The inspectors identified an NCV having very low safety significance (Green) of 10 CFR Part 50, Appendix B, Criterion III, "Design Control. Specifically, a 6 foot lift height limit used in the stud tensioner drop load calculation was not translated into the tensioner strongback rigging instructions.

Description:

Safety Evaluation 07-001 was used to determine the acceptability under 10 CFR 50.59 of the application of new heavier stud tensioners for the reactor vessel head. While reviewing Safety Evaluation 07-001, the inspectors identified a discrepancy between calculation CAL-273-13, which was used to support Safety Evaluation 07-001, and the field implementation for rigging reactor vessel head stud tensioners over the refueling floor.

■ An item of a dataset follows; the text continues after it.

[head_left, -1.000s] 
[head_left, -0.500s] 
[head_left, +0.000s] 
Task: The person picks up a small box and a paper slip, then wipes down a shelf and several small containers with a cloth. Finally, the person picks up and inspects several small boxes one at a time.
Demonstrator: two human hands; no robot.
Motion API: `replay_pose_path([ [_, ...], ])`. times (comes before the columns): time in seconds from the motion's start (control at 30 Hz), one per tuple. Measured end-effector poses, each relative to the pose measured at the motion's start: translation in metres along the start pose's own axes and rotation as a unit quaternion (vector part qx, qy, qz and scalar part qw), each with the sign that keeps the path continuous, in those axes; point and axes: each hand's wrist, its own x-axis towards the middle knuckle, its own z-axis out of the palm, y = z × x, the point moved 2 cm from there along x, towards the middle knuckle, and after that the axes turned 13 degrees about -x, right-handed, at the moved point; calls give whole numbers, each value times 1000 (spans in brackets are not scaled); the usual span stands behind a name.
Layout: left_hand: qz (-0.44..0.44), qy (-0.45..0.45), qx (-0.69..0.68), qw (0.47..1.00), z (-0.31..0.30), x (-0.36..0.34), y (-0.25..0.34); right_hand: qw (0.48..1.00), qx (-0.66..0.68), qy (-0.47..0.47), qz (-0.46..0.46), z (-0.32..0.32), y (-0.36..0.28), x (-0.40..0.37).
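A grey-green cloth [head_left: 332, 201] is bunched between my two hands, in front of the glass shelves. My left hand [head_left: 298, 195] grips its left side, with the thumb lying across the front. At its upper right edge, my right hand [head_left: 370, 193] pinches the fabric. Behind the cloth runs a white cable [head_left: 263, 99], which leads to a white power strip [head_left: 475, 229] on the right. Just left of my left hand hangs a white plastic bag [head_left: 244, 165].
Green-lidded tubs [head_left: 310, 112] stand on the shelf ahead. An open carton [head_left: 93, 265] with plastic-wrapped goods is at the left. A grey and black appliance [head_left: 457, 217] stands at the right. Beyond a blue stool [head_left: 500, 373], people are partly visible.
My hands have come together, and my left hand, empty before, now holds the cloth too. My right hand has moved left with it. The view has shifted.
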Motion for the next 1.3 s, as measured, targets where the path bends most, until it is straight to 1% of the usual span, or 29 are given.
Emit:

This calculation evaluated the effects of a dropped tensioner on the floor slab along the rigging path. The inspectors found that the calculation evaluated acceptability of a dropped tensioner based upon an assumption that the lift height would not exceed 6 feet. After reviewing applicable rigging procedures, the Inspectors determined that no rigging instructions or mechanical restraints were in place to insure such a limit. In fact, based upon the actual field conditions, a lift height of approximately 11 feet was possible. The inspectors considered this to be a significant discrepancy, since there was no basis for lifting the tensioner above 6 feet. Without knowing the consequences of a dropped tensioner, there was the possibility that if it were to drop, the flooring could fail causing adverse consequences to safety related equipment on the floors below. However, since no records could be found to determine the maximum lift height used in the past, the inspectors could not conclude that the 6 feet height lift had ever been exceeded.

The inspectors determined that this calculation was a part of the licensees design basis that was not translated appropriately into the licensees procedures and instructions, because the Duane Arnold Updated Final Safety Analysis Report (UFSAR) stated, in Section 9.1.4.4.3, that the licensee would control heavy loads, and that specific procedures would be provided for the handling of loads by the reactor building crane above the refueling floor. These procedures would include safe load paths for movement of heavy loads.

Because of this issue, the licensee initiated Corrective Action Program (CAP) 053197 to consider various options to meet their license basis requirements. These potential options included installing the necessary procedural controls, using a single failure proof strongback, or revising calculations.

Analysis:

The inspectors determined that this failure to implement controls consistent with the assumptions made in the drop load analysis was a performance deficiency warranting a significance determination. The issue was more than minor, because the failure to provide procedural controls for lifting of the reactor head tensioner could become a more significant safety concern. Specifically, a load drop from a higher elevation could have led to slab failure and potential damage to safe shutdown and safety related equipment on the floors below.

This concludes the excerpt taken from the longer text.